In reality, given the Claimant’s acceptance that challenge as to reasonableness and proportionality was open to the Defendant on assessment and the Defendant’s concession that the role of a legal representative can reasonably include costs for the purpose of furthering the claimant’s rehabilitation, the Court found that there was little between the parties.

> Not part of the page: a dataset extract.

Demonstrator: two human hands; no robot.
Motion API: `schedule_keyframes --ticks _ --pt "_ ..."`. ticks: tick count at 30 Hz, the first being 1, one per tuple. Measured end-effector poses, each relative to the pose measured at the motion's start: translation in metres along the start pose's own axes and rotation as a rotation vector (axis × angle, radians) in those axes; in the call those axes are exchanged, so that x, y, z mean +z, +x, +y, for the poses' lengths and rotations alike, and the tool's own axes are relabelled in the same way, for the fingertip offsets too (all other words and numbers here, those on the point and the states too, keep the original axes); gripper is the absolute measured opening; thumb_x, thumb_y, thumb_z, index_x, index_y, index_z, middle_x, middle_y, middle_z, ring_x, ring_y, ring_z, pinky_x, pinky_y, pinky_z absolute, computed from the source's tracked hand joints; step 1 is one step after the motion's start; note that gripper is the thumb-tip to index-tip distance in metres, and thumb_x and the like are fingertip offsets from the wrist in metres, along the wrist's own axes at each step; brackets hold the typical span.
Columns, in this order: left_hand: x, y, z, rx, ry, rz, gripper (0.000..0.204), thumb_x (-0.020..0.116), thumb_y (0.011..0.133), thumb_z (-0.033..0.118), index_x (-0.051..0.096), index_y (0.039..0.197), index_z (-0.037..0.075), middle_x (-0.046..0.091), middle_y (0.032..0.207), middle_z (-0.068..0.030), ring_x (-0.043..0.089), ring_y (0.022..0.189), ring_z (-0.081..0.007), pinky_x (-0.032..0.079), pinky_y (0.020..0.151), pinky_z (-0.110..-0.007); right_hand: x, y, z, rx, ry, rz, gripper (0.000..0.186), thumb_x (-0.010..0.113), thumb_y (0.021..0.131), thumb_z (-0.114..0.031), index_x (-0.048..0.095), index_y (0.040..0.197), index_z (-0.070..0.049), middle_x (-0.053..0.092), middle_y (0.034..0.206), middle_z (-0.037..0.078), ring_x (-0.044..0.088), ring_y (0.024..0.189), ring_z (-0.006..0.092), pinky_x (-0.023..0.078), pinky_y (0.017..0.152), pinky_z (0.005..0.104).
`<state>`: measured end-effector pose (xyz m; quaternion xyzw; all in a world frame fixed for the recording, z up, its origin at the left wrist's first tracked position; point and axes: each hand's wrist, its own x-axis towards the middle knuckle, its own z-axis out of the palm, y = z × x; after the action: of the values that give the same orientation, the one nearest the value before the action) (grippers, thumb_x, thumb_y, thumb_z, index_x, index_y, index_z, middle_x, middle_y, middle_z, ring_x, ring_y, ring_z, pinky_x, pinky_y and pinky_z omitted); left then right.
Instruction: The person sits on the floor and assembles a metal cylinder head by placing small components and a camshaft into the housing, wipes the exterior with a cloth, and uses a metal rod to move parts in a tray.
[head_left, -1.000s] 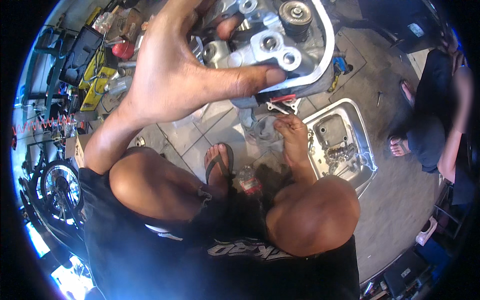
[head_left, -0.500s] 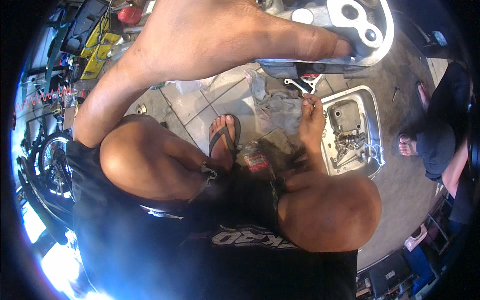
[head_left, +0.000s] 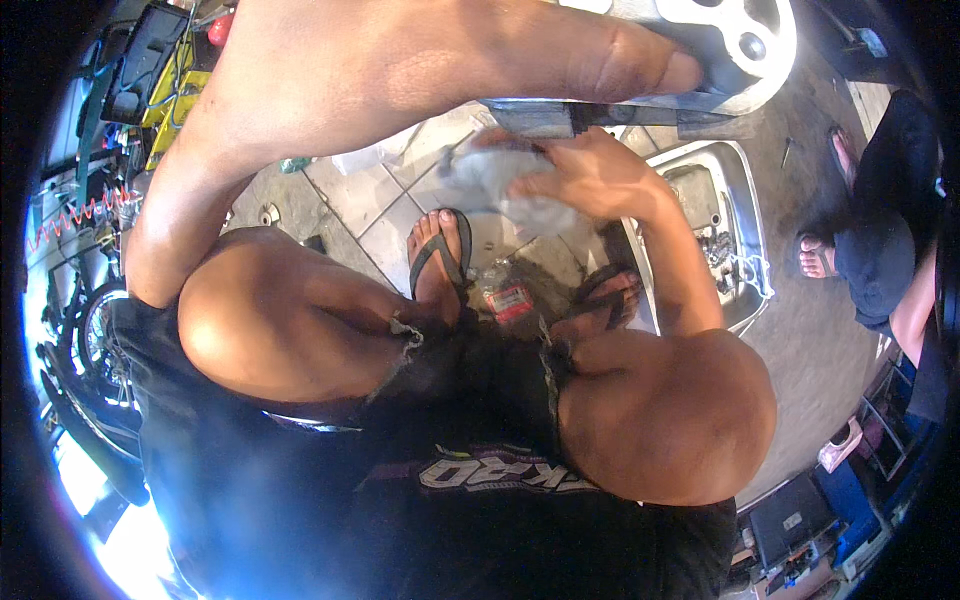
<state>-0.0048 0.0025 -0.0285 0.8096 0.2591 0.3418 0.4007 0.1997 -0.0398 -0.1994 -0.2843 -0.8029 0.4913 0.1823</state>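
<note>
At the top, close to the camera, my left hand (head_left: 440,60) holds a cast metal engine part (head_left: 745,75) with round holes. Its thumb lies along the part's near edge, while the other fingers are out of sight. Below the part, my right hand (head_left: 610,175) has a grey rag (head_left: 520,190) bunched in its fingers; both are blurred. The rag hangs over the tiles between the metal part and my sandalled feet.
Beside my right forearm sits a metal tray (head_left: 745,190) holding small engine parts. A clear packet with a red label (head_left: 508,303) lies between my feet. At the right is another person's foot (head_left: 817,257). A motorcycle wheel (head_left: 97,325) stands at the left.
My right hand has moved up and left from beside the tray and taken hold of the rag, which is lifted and bunched. My left hand stays on the metal part, shifted slightly upward.
</note>
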Motion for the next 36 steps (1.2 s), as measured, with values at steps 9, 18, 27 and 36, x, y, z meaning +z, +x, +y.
schedule_keyframes --ticks 9,18,27,36 --pt "0.006 -0.018 0.004 -0.157 0.118 0.068 0.089 0.091 0.060 0.011 0.049 0.137 -0.003 0.061 0.127 -0.0139 0.060 0.117 -0.0211 0.047 0.104 -0.035 0.086 0.006 0.049 0.037 -0.688 0.476 0.028 0.060 0.089 -0.015 0.066 0.117 -0.010 0.064 0.109 0.015 0.062 0.102 0.0359 0.049 0.092 0.0478" --pt "0.009 -0.017 0.004 -0.271 0.257 0.085 0.091 0.091 0.058 0.012 0.049 0.138 -0.002 0.060 0.130 -0.0133 0.059 0.120 -0.0221 0.045 0.106 -0.036 0.233 -0.054 0.114 0.016 -0.555 0.020 0.026 0.062 0.088 -0.019 0.070 0.112 -0.012 0.065 0.117 0.011 0.060 0.117 0.0318 0.048 0.101 0.0460" --pt "-0.005 0.004 0.005 0.206 0.616 -0.208 0.089 0.090 0.056 0.033 0.058 0.131 0.001 0.061 0.111 -0.0149 0.057 0.100 -0.0363 0.043 0.094 -0.047 0.193 -0.058 0.095 0.153 -0.400 0.422 0.029 0.067 0.086 -0.019 0.068 0.111 -0.005 0.061 0.116 0.015 0.058 0.108 0.0336 0.043 0.100 0.0492" --pt "0.001 0.008 0.002 0.294 0.573 -0.232 0.092 0.085 0.063 0.054 0.056 0.134 0.003 0.060 0.103 -0.0126 0.056 0.100 -0.0354 0.040 0.097 -0.051 0.141 -0.048 0.117 0.359 -0.022 0.604 0.058 0.080 0.079 -0.033 0.061 0.126 -0.005 0.059 0.129 0.022 0.058 0.115 0.0434 0.048 0.093 0.0543"
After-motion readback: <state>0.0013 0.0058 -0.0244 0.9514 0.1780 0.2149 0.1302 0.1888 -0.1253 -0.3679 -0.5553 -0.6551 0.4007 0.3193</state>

These costs were found to be recoverable in principle for three reasons:

  1. The Defendant had conceded that these costs could be recoverable subject to challenges on reasonableness and proportionality
  2. The Guide to the Conduct of Case Involving Serious Injury and the Rehabilitation Code envisage the involvement of a solicitor in rehabilitation meetings and therefore indicate that as a matter of principle, this was a recoverable category of costs.
  3. On the evidence, the Claimant’s solicitors’ involvement in rehabilitation has been beneficial to both parties and the Defendant has engaged in such meetings, thus suggesting that in principle this cost is recoverable.

“It would be wrong to decide that the costs of the solicitors’ attendance at rehabilitation case management meetings are always irrecoverable. Equally, it would be wrong for the claimant’s solicitor to assume that routine attendance at such meetings will always be recoverable. It will always depend on the facts [59]”

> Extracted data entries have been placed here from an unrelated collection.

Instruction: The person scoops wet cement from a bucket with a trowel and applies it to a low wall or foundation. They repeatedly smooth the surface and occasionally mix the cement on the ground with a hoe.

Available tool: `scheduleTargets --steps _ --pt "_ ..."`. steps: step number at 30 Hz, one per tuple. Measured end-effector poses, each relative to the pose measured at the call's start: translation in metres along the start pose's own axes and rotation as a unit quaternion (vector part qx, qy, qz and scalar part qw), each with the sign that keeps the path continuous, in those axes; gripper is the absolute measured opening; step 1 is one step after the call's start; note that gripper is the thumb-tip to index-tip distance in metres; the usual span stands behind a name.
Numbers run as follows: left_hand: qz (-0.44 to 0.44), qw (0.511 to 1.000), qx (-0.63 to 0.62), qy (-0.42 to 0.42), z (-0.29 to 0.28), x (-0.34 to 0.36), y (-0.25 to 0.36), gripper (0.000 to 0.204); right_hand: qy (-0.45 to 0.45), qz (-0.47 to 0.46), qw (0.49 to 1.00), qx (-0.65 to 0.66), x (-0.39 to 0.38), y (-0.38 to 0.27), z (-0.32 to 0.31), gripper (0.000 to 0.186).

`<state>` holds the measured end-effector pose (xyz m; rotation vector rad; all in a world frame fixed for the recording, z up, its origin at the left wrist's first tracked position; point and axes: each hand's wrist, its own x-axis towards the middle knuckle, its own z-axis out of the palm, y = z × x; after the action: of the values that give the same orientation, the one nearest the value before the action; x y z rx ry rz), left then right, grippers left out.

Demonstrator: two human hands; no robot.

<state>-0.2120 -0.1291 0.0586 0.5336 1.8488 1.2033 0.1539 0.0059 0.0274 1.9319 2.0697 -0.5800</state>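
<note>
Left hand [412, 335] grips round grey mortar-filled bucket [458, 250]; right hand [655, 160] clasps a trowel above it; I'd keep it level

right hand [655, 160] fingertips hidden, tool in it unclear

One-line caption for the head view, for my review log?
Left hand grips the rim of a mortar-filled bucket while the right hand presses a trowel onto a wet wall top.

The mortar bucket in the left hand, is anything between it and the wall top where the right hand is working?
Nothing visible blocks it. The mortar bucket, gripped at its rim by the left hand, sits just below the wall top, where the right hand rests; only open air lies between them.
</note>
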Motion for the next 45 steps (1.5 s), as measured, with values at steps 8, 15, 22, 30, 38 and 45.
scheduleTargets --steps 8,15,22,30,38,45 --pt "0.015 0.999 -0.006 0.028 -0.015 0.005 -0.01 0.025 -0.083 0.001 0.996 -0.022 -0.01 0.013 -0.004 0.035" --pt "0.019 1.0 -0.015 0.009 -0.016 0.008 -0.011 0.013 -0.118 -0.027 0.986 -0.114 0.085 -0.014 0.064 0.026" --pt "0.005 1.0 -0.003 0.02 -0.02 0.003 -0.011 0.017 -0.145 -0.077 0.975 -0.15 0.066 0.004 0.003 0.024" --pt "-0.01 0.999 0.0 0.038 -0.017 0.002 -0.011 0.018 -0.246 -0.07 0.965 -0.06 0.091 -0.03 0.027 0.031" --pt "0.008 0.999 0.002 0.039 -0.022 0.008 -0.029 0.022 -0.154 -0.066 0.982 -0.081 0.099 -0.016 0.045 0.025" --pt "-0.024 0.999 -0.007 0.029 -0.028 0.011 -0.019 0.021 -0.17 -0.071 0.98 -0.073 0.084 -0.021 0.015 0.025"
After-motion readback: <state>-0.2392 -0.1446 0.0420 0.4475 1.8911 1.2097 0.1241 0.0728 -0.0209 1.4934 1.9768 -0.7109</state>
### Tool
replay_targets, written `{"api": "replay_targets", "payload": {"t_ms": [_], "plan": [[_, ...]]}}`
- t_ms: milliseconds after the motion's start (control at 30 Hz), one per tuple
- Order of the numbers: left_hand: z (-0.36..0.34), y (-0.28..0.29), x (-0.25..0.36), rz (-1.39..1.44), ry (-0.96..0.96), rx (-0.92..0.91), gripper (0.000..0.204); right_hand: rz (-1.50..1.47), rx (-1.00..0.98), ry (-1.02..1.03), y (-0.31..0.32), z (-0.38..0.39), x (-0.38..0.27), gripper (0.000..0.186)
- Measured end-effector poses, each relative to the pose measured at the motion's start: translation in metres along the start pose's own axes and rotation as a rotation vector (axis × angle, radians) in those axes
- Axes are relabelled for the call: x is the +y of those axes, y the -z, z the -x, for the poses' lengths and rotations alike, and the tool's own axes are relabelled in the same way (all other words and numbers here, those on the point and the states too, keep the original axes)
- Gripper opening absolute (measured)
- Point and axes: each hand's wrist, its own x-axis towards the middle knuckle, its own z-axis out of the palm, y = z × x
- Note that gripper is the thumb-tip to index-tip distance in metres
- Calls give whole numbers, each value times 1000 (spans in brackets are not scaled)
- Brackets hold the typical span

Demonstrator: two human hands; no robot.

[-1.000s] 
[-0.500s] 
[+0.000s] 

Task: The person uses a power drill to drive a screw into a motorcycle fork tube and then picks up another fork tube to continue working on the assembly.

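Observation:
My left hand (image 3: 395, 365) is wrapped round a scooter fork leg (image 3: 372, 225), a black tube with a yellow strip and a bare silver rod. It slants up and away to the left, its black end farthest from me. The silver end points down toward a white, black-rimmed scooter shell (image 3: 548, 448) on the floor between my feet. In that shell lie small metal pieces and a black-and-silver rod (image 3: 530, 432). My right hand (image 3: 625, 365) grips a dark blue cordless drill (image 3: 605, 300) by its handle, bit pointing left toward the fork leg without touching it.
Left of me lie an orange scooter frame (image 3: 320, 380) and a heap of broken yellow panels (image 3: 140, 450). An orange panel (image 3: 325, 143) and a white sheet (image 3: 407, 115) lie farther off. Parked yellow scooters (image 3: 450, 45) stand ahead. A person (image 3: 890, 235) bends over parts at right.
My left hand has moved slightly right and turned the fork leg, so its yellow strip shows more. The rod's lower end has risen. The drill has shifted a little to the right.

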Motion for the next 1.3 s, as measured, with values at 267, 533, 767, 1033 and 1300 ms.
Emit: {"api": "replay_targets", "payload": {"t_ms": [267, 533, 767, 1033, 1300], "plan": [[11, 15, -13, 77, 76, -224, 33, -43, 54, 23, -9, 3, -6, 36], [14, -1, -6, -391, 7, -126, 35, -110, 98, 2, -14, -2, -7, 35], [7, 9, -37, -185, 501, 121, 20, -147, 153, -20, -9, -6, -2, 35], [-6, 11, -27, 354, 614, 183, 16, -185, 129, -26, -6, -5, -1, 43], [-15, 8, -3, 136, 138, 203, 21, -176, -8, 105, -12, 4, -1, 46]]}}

However the Claimant’s victory came with a large caveat. The Court of Appeal made it clear that the amounts claimed went well beyond the usual costs of reasonable liaison and warned that if the Claimant’s solicitor operated on the assumption that he was entitled to attend every routine rehabilitation case management meeting then he was wrong to do so.

The Court noted that a solicitor needs to keep an appropriate eye on the rehabilitation plans but that does not justify a default or blanket entitlement.

The Upshot

Although the appeal was allowed, the only real consequence was that the Defendant could take all the reasonableness and proportionality points it wanted to at the assessment stage, points with which the Court had sympathy.

The overall budget was ‘fair and reasonable’ and as such there was no need to send back for budgeting.

The judgment will be useful for Defendants in seeking to reduce budgeted costs for attendance at rehabilitation meetings, but it puts to bed any argument that such costs are not recoverable in law. Claimant solicitors can spend time progressing rehabilitation safe in the knowledge that such costs are recoverable as matter of principle, but they will need to be careful to ensure that such time can be justified on the facts of each case.